Solved a quartic equation by dividing

Question

I was asked to solve: $$x^4+2x^3-22x^2+2x+1 = 0$$ Without using differential calculus (Newton's Method). My Progress: Dividing by $x^2$, I get: $$x^2+2x-22+\frac{2}{x}+\frac{1}{x^2} = 0$$ $$x^2 +\frac{1}{x^2} +2x +\frac{2}{x} -22 = 0$$ $$(x+\frac{1}{x})^2 +2(x+\frac{1}{x}) - 24 = 0$$ let $k = (x+\frac{1}{x})$ $$k^2+2k-24 = 0$$ $$(k+6)(k-4) = 0$$ $k = -6$ or $k = 4$

Putting $4 = x + \frac{1}{x} $ leads to $x^2 − 4x + 1 = 0$ as above, and putting $−6 = x + \frac{1}{x}$ leads to $x^2 + 6x + 1 = 0.$

Never mind the answer that I get after that. The big question that I have is that I divided by $x^2$ at the top. My maths teachers always told me that one should never divide by a variable but I did it and got 4 different roots for this question. Why am I not allowed to divide by a variable and when is it possible that I can divide by a variable?
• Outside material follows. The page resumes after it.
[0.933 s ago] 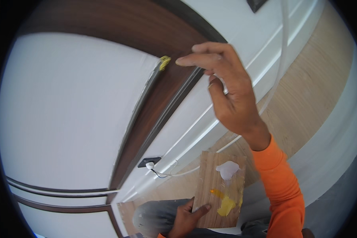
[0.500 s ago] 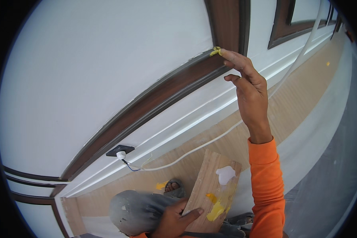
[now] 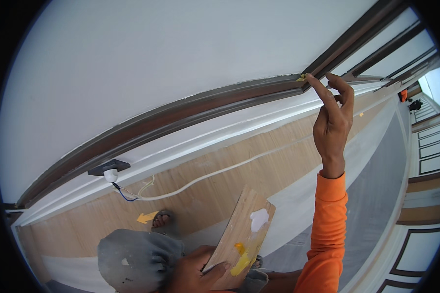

It made me solve this equation.

Answer 1

The reason why, in general, it is considered bad practice to divide by a variable, is because you may lose out on solutions, when whatever you divide by happens to be zero. It is however perfectly valid if you can ensure you are dividing by a nonzero quantity.

For example: solving $x(x-1)=x(2x-3)$. Naively one might divide by $x$ on both sides, and get that $x-1=2x-3\implies x=2$. However they would be implicitly assuming that $x\neq0$ (as you cannot divide by zero). One way to deal with this, for this example, is to bring all terms onto the same side and factor (which is usually prefered), however it would be equally valid to consider two cases instead.

Case 1: $x=0$. In this case, the equation is satisfied, so we have a valid solution.

Case 2: $x\neq0$. In this case, we can divide both sides by $x$, because it is nonzero, and proceed as before.

So in general, if it is inconvenient to factor, you can just consider the two cases when what you want to divide by is zero, and when it is nonzero. In your case, it is pretty easy to check that $x=0$ does not satisfy the equation, so it is perfectly valid to divide by the variable $x$ in this case, without any additional casework.

Answer 2

The teacher is half right and half wrong. First you must check if the constant term in the polynomial equals zero. If so, then zero is a root and you can factor a general degree of x^n where n is a natural number. Then you can solve both factors. If the constant term is not zero, then zero cannot be a root, like in your example where the constant term equals one. In this case you can divide the equation by the variable without any problems with undefined expressions. The teacher just wanted to make things simpler for the rest of the class, yet your solution is mathematically valid. Please tell the teacher about what I typed.